The heterogeneous dynamic mechanochemical processes regulate interrelationships within the group of cell surfaces through adhesion.
Tumor development and spread is accompanied by change in dynamics of mechanochemical interaction process in the group cells, including cells within tumor.
Heterogeneity between tumor cells can be increased due to heterogeneity in the tumor microenvironment: Regional differences in the tumor impose different selective pressures on cells, leading to a wider spectrum of dominant subclones in different spatial regions of the tumor.

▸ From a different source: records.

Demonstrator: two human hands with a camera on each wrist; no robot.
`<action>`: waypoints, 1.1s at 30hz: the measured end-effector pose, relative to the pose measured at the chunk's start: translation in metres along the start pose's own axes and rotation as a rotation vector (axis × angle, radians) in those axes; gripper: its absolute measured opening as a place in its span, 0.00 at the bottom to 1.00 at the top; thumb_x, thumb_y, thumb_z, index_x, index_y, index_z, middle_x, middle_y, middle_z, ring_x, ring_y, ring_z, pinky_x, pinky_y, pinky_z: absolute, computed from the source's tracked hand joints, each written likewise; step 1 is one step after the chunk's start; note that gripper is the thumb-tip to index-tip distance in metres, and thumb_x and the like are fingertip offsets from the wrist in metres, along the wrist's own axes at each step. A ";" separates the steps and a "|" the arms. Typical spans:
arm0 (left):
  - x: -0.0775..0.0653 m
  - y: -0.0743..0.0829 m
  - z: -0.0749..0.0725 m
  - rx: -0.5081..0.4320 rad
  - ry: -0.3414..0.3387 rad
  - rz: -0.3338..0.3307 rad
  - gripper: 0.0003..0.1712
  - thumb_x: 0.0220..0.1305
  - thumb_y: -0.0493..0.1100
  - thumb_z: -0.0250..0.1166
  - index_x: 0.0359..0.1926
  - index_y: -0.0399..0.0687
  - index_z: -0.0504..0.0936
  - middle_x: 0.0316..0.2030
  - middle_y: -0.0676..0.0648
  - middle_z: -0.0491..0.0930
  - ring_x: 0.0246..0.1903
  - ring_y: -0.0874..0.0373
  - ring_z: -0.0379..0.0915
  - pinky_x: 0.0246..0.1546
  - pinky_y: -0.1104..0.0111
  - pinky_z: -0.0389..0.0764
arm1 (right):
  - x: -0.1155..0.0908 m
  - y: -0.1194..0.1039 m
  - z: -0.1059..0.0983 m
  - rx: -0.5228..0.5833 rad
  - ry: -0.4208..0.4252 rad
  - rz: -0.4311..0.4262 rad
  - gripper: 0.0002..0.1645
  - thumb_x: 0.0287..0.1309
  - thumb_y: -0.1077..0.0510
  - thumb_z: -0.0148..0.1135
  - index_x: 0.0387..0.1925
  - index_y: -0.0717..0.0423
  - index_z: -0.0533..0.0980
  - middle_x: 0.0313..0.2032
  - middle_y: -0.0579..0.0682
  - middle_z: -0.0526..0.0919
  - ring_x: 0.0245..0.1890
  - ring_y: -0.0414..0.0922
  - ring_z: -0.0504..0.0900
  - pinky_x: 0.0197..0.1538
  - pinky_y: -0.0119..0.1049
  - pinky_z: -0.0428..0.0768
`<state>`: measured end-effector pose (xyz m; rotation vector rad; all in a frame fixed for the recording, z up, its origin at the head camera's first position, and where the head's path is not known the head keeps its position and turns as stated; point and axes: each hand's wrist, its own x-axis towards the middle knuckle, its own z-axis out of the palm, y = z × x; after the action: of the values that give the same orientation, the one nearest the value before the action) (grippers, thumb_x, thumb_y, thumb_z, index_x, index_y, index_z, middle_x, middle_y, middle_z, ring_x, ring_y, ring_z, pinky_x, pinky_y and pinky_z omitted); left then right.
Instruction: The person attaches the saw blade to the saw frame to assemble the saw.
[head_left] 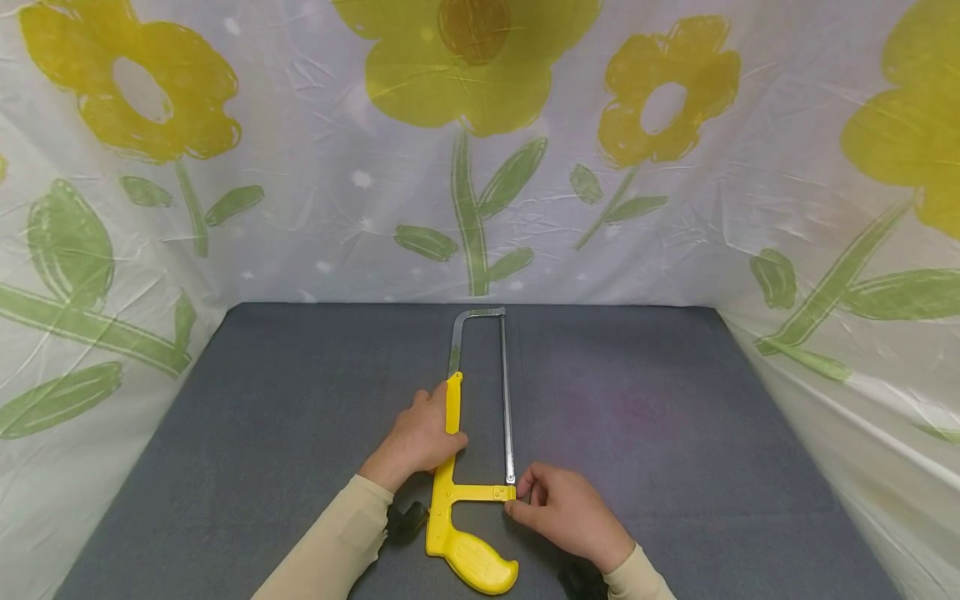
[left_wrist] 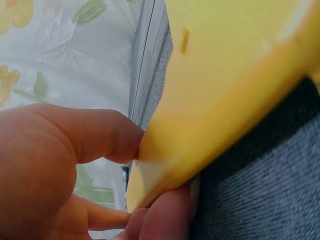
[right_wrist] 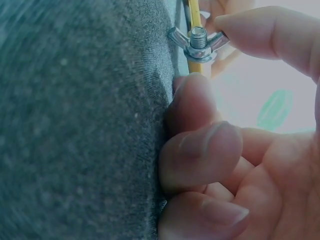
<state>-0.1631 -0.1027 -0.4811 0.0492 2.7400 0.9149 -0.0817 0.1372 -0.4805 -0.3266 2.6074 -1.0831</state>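
A hacksaw with a yellow handle and frame [head_left: 480, 564] lies lengthwise on the dark table, its grip toward me. Its thin blade [head_left: 507, 400] runs along the right side, parallel to the metal bow [head_left: 454, 342]. My left hand [head_left: 420, 433] grips the yellow part of the frame, thumb over the near side; close up, thumb and fingers pinch the yellow frame [left_wrist: 200, 115]. At the blade's near end is my right hand [head_left: 570, 508]. In the right wrist view, its thumb touches one wing of a metal wing nut [right_wrist: 199, 44] on a threaded stud, with the other fingers curled below.
Grey-blue cloth covers the table [head_left: 637, 400]. A white curtain [head_left: 307, 208] printed with yellow flowers hangs behind it and along both sides. Dark wrist gear [head_left: 407, 523] shows under the left forearm.
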 end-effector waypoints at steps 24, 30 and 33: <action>0.001 0.000 0.000 0.010 -0.008 -0.011 0.56 0.63 0.45 0.74 0.85 0.40 0.55 0.55 0.33 0.71 0.32 0.49 0.76 0.29 0.63 0.83 | -0.001 0.001 -0.004 0.066 -0.041 -0.054 0.08 0.63 0.50 0.75 0.33 0.45 0.82 0.23 0.39 0.74 0.19 0.31 0.67 0.24 0.29 0.65; 0.000 0.001 0.000 0.004 -0.008 -0.012 0.56 0.63 0.45 0.74 0.85 0.40 0.55 0.56 0.33 0.71 0.32 0.49 0.76 0.29 0.63 0.84 | -0.001 0.002 -0.005 0.060 -0.038 -0.060 0.07 0.63 0.52 0.75 0.33 0.45 0.82 0.24 0.38 0.75 0.20 0.31 0.68 0.26 0.28 0.65; 0.000 0.000 0.000 0.000 -0.012 -0.008 0.56 0.63 0.45 0.73 0.86 0.40 0.55 0.56 0.33 0.71 0.32 0.49 0.76 0.29 0.64 0.83 | 0.000 0.003 -0.004 0.057 -0.038 -0.063 0.07 0.63 0.53 0.75 0.33 0.45 0.82 0.24 0.38 0.75 0.21 0.31 0.68 0.26 0.28 0.66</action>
<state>-0.1629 -0.1028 -0.4808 0.0434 2.7271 0.9097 -0.0831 0.1422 -0.4798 -0.4145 2.5438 -1.1579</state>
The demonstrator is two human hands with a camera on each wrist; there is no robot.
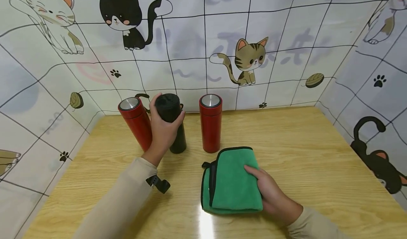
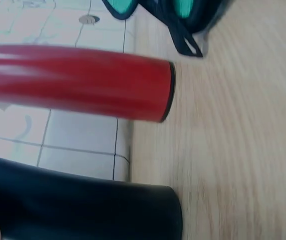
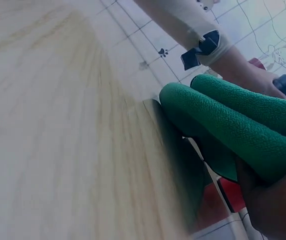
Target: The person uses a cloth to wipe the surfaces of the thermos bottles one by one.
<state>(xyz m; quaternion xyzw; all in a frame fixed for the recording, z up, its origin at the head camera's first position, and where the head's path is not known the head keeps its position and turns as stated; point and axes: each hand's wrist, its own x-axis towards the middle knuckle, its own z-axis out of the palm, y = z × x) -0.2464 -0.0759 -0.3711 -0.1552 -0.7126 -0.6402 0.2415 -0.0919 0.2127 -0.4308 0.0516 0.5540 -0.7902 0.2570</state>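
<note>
My left hand [image 1: 165,131] grips a black thermos flask [image 1: 168,106] near its top, thumb on one side and fingers on the other. The flask stands upright; its lower body [image 2: 83,210] shows in the left wrist view. My right hand [image 1: 273,193] holds a folded green towel [image 1: 236,179] with black edging, its thumb on top and the other fingers hidden beneath. In the right wrist view the towel's thick folds [image 3: 222,120] appear above the wooden surface. A red thermos flask [image 1: 211,126] stands right of the black one, and another red flask [image 1: 135,120] stands to its left.
The light wooden table [image 1: 286,136] meets a wall covering [image 1: 190,37] printed with cats and grid lines at the back and both sides. A small black device [image 1: 158,183] is strapped on the left wrist.
</note>
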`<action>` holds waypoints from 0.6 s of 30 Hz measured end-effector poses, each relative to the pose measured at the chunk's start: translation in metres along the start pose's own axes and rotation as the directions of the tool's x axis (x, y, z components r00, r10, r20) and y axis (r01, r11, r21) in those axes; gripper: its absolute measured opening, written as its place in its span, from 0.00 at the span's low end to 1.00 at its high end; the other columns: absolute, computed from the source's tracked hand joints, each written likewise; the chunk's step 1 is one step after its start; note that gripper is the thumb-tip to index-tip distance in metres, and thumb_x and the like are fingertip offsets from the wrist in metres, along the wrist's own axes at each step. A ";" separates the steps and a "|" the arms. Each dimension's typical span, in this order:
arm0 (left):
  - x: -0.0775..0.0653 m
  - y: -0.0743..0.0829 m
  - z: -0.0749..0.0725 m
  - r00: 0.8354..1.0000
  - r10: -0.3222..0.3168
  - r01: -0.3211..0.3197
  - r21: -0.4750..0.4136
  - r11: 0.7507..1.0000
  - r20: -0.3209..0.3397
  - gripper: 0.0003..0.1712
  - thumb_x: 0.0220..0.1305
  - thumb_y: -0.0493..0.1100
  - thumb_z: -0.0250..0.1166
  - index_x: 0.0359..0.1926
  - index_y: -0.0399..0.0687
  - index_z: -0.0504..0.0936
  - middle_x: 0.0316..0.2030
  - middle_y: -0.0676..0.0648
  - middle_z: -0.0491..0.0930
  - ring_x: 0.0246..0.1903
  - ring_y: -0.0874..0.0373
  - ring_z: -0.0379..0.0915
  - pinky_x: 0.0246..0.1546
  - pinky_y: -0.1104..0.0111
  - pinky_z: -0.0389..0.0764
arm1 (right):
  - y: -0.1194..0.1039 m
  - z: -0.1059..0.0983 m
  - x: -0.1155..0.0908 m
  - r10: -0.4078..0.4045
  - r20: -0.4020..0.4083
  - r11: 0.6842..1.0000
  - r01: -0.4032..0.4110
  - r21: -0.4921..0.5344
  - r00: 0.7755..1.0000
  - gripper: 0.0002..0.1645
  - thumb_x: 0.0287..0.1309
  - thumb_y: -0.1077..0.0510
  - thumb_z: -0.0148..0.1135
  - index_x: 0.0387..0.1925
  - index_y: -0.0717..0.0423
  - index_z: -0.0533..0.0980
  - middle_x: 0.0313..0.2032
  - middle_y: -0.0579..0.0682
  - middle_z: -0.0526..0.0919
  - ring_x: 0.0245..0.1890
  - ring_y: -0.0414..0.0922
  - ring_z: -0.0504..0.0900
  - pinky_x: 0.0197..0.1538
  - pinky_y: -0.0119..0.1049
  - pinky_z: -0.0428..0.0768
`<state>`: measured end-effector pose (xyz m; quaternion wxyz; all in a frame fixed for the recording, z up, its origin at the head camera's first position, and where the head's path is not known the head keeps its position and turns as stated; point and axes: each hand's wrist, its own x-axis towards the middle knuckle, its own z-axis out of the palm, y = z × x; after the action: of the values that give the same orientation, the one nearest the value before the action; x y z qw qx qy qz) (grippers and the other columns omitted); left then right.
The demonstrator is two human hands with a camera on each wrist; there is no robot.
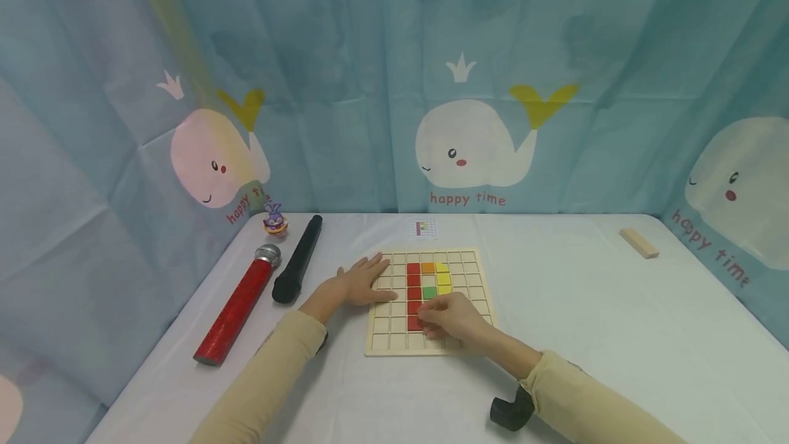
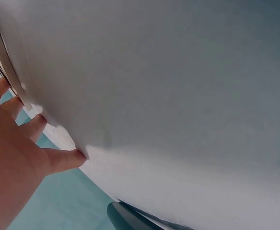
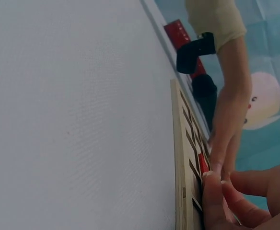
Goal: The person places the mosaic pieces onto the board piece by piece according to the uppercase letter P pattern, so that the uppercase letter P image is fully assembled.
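A square wooden grid board (image 1: 388, 342) lies on the white table. A column of red tiles (image 1: 414, 281) stands on it, beside an orange tile (image 1: 428, 268), a green tile (image 1: 429, 292) and several yellow tiles (image 1: 442, 279). My left hand (image 1: 360, 281) rests with spread fingers on the board's left edge. Bent fingers of my right hand (image 1: 455, 317) touch the board's lower middle, fingertips right at the lowest red tiles. In the right wrist view, its fingertips meet close beside a red tile (image 3: 203, 164); I cannot tell whether they pinch one.
Left of the board lie a red microphone (image 1: 237, 310) and a black one (image 1: 298, 259), with a small purple figurine (image 1: 274, 222) behind. A card with a coloured grid pattern (image 1: 422, 228) lies beyond the board. A wooden block (image 1: 639, 243) sits at the far right.
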<state>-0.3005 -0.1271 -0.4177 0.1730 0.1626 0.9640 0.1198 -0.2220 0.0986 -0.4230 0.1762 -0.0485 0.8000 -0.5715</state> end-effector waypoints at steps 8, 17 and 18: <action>0.000 0.001 -0.001 1.000 0.007 -0.007 0.003 1.000 -0.005 0.50 0.60 0.71 0.55 0.75 0.53 0.50 0.74 0.48 0.42 0.72 0.45 0.36 0.62 0.35 0.42 | 0.005 -0.018 0.005 -0.041 0.150 0.992 0.023 0.121 0.988 0.21 0.64 0.53 0.60 0.50 0.65 0.77 0.37 0.55 0.81 0.34 0.46 0.80 0.40 0.36 0.82; 0.002 -0.004 -0.010 0.997 0.025 -0.022 0.046 0.999 -0.077 0.46 0.65 0.72 0.46 0.74 0.52 0.54 0.73 0.46 0.48 0.71 0.45 0.39 0.64 0.39 0.43 | -0.015 -0.058 0.014 -0.460 0.270 0.703 0.533 -0.471 0.846 0.30 0.66 0.43 0.56 0.64 0.54 0.69 0.66 0.56 0.65 0.66 0.55 0.61 0.62 0.58 0.63; 0.003 -0.006 -0.013 0.993 0.035 -0.028 0.060 0.998 -0.112 0.45 0.66 0.72 0.45 0.74 0.51 0.54 0.73 0.46 0.49 0.71 0.45 0.39 0.64 0.39 0.43 | -0.020 -0.063 0.015 -0.488 0.264 0.633 0.546 -0.548 0.832 0.32 0.65 0.43 0.57 0.64 0.53 0.69 0.67 0.57 0.63 0.68 0.57 0.57 0.62 0.60 0.61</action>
<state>-0.3095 -0.1333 -0.4088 0.1113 0.1755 0.9727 0.1035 -0.2596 0.1440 -0.3904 0.0162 -0.3549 0.8820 -0.3095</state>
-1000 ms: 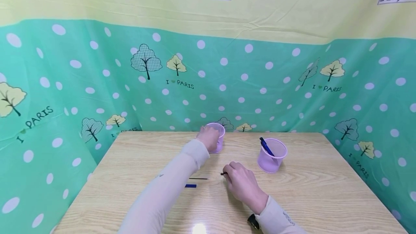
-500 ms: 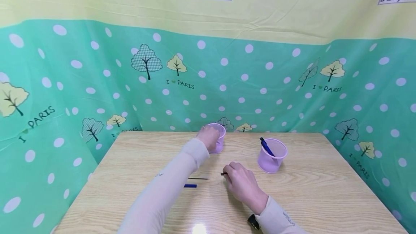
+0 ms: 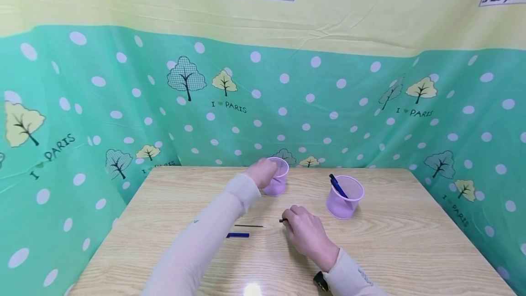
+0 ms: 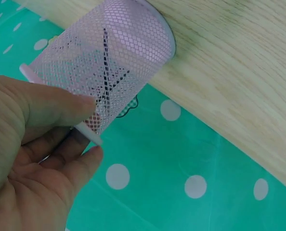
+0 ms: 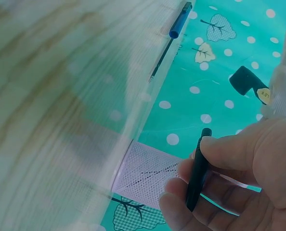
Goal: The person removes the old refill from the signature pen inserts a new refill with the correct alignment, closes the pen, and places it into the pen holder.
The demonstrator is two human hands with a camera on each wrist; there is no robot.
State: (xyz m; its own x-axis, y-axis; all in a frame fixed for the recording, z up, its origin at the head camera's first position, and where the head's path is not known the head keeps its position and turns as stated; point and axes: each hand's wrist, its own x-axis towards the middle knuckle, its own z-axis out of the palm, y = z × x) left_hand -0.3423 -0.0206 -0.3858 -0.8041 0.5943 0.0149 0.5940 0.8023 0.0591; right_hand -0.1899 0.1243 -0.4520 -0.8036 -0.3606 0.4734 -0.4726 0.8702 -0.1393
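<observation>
The left hand [image 3: 261,173] appears to pinch the rim of the taller mesh cup [image 3: 277,189], thumb outside the wall. In front of this cup, the right hand [image 3: 307,235] pinches a short black barrel [image 5: 198,175] between thumb and fingers. Good practice: keep the cup's base flat on the surface [image 3: 394,245] and the barrel's ends uncovered.

Seen from above, from the right hand [image 3: 308,234], the far cup [image 3: 277,186] at eleven o'clock and near cup [image 3: 343,205] at two look like smooth-rimmed mesh; the dark tube [image 5: 197,173], smooth plastic; the table [image 3: 390,241], glossy grained wood; the curtain [image 3: 296,118], creased cloth.
</observation>
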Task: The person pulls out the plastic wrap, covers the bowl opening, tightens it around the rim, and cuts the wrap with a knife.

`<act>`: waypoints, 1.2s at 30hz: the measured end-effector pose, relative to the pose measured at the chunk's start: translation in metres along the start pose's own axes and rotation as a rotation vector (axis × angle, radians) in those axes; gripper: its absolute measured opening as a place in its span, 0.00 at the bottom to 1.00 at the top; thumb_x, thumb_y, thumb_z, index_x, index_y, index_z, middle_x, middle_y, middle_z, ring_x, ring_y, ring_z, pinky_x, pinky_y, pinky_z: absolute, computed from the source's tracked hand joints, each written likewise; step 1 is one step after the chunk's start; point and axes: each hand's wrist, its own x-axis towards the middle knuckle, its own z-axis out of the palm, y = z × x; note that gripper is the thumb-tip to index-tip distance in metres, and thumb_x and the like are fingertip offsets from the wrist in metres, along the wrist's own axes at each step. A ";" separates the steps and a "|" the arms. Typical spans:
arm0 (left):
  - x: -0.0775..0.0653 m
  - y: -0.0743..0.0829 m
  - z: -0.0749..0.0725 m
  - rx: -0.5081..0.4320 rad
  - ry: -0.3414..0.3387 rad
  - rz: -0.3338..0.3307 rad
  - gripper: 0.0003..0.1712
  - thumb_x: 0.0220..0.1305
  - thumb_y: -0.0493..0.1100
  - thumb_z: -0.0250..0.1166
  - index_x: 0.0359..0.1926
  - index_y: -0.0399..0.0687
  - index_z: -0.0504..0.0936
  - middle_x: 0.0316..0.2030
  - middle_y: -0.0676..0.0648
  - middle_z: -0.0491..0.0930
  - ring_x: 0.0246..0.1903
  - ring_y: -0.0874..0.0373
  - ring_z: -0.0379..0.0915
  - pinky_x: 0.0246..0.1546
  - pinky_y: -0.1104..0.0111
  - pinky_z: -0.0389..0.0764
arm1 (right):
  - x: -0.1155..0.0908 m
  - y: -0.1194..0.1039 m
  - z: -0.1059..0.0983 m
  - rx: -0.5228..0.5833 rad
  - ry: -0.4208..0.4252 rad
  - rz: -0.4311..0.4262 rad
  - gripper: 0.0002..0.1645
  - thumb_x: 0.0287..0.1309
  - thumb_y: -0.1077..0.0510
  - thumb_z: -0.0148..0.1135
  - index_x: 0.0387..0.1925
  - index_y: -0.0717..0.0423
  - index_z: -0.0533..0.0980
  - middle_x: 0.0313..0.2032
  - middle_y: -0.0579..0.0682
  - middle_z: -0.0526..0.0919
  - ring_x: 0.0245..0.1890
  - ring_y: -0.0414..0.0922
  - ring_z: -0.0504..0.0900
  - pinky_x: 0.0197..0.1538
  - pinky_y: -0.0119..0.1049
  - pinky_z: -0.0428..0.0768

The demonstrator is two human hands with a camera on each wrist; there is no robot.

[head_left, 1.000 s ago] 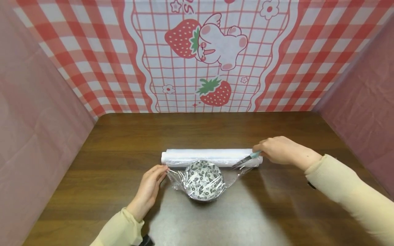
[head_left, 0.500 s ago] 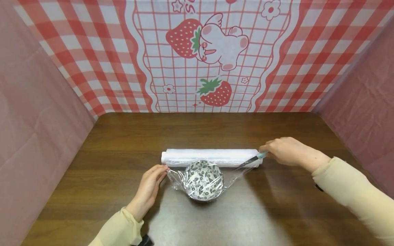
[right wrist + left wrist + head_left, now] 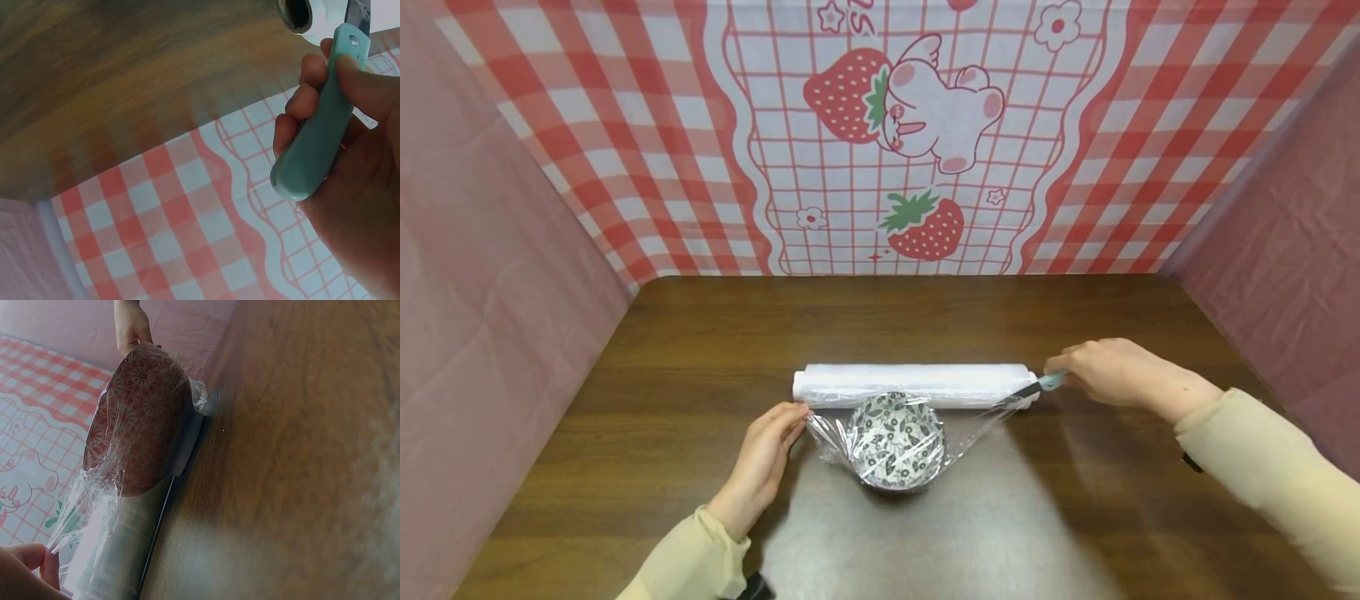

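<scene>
A bowl (image 3: 897,446) with a leaf pattern inside sits mid-table under clear plastic wrap (image 3: 964,442). The left wrist view shows its reddish flowered outside (image 3: 140,419) through the film. Behind the bowl lies a white roll of plastic wrap (image 3: 917,379). My left hand (image 3: 766,454) pinches the film near the roll's left end, drawing it into creases. My right hand (image 3: 1105,371) grips the teal handle of a knife (image 3: 315,131) at the roll's right end. The knife's dark blade points left over the film and roll. In the right wrist view, most of the blade is out of frame.
The brown wooden table (image 3: 715,325) extends around the roll and bowl. A red-and-white checked cloth (image 3: 647,133) with strawberries hangs at its back edge. Pink cloth walls (image 3: 497,250) stand on both sides.
My right hand has moved right with the knife, carrying the blade along the film toward the roll's right end. My left hand and the bowl have stayed in place.
</scene>
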 end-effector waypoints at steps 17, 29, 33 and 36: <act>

The microenvironment influence clonal dominance is also a reason for the heterogeneity between primary and metastatic tumor, as well as the inter-tumor heterogeneity observed between patients with the same tumor type.
Heterogeneic tumors exhibit different sensitivities to cytotoxic drugs among different clonal populations.
Drug administration in heterogeneic tumors seldom kills all tumor cells, allowing resistant tumor populations to replicate and grow.
This results in a repopulated tumor is heterogeneic and resistant to initial drug therapy used.
The repopulated tumor may also return in a more aggressive fashion.
The administration of cytotoxic drugs often results in initial tumor shrinkage with destruction of initial non-resistant subclonal populations within a heterogeneic tumor, leaving only resistant clones.
These resistant clones now contain a selective advantage and can replicate to repopulate the tumor, and may appear to be more aggressive.
This is attributed to the drug-resistant selective advantage of the tumor cells.
The level of heterogeneity can be used as a biomarker since more heterogeneous tumors may be more likely to contain treatment-resistant subclones.